По установившимся в советском театре традициям она обычно адресуется не в зрительный зал, а гостям, заполняющим дом городничего. И поначалу я репетировал и играл так же, но упорно чувствовал себя в этой сцене неудобно, фальшиво. Я чувствовал, что заряд не попадает в цель, что ударная сила реплики не используется. Ведь если актер правильно ведет монолог городничего, гости смеяться не смогут – им будет не смешно, а страшно. У современников Гоголя не было сомнений, что автор адресует слова городничего в зрительный зал. Разумеется, тогда зал был совершенно другим. Однако и в этом случае, как во всех прочих, малейшее отступление от замысла Гоголя грозит актеру утерей сценической правды.
Меня часто спрашивают, не мешает ли мне играть городничего то, что в этом же спектакле я годами играл Хлестакова? Или, наоборот, замечают, что мне, наверное, легко играть новую роль в «Ревизоре», где все знакомо, где каждая реплика на слуху, а весь огромный текст городничего давно уже врезался в память.

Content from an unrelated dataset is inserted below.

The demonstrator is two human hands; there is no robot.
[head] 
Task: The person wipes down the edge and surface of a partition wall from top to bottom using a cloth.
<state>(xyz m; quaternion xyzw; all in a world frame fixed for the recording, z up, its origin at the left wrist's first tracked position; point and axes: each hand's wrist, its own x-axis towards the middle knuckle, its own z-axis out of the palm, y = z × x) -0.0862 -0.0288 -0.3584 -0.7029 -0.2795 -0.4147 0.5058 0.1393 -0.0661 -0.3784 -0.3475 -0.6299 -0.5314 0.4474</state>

Ни то, ни другое неверно. Прежде всего, получив роль городничего, я столкнулся с тем, что текст этой роли воспринимается мною как «чужой», незнакомый даже в тех актах, где у городничего с Хлестаковым парные сцены. Это значит, что, слушая слова городничего в образе Хлестакова, я и воспринимаю их в спектакле с позиций Хлестакова, а не как актер Ильинский, и потому весь текст приходится переучивать заново. Но то обстоятельство, что я в «Ревизоре» годами играл роль Хлестакова, не только не мешало мне репетировать городничего, но, напротив, очень помогало, так как я точно знал линию действия его основного партнера по пьесе, знал, чего добивается от городничего Хлестаков. С другой стороны, работая над новой ролью, я одновременно проверял все, что было сделано мной в прежней роли. Так городничий правил Хлестакова, Хлестаков – городничего.